# Action item
With the line containing "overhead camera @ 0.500" as the starting point, write out each line exactly through the final line of the listing, both ends included.

# Data for processing
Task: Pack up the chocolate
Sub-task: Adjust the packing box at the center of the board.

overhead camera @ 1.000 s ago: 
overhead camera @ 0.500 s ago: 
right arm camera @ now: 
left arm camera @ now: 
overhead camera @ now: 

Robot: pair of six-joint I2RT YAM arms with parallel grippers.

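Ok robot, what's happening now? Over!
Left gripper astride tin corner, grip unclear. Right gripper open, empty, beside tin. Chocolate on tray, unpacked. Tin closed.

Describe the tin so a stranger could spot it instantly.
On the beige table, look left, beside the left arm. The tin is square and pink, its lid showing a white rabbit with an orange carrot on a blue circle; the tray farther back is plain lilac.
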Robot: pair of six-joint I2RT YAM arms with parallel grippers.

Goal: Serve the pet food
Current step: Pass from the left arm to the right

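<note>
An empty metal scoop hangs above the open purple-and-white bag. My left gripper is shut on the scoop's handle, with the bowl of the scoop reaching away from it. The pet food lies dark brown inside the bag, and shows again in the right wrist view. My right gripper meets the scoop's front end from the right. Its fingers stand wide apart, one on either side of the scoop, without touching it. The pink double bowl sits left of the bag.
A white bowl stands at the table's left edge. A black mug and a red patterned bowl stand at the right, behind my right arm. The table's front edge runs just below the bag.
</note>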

# Exercise solution
overhead camera @ 0.500 s ago: 
right arm camera @ now: 
left arm camera @ now: 
overhead camera @ now: 

Robot: pair of six-joint I2RT YAM arms with parallel grippers.

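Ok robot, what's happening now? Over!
Left gripper astride tin corner, grip unclear. Right gripper open, empty, beside tin. Chocolate on tray, unpacked. Tin closed.

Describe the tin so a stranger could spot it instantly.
On the beige table, look left, beside the left arm. The tin is square and pink, its lid showing a white rabbit with an orange carrot on a blue circle; the tray farther back is plain lilac.
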Robot: pair of six-joint I2RT YAM arms with parallel grippers.

Goal: Serve the pet food
Current step: Pass from the left arm to the right

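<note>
An empty metal scoop hangs above the open purple-and-white bag. My left gripper is shut on the scoop's handle, with the bowl of the scoop reaching away from it. The pet food lies dark brown inside the bag, and shows again in the right wrist view. My right gripper meets the scoop's front end from the right. Its fingers stand wide apart, one on either side of the scoop, without touching it. The pink double bowl sits left of the bag.
A white bowl stands at the table's left edge. A black mug and a red patterned bowl stand at the right, behind my right arm. The table's front edge runs just below the bag.
</note>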

Here the answer is complete.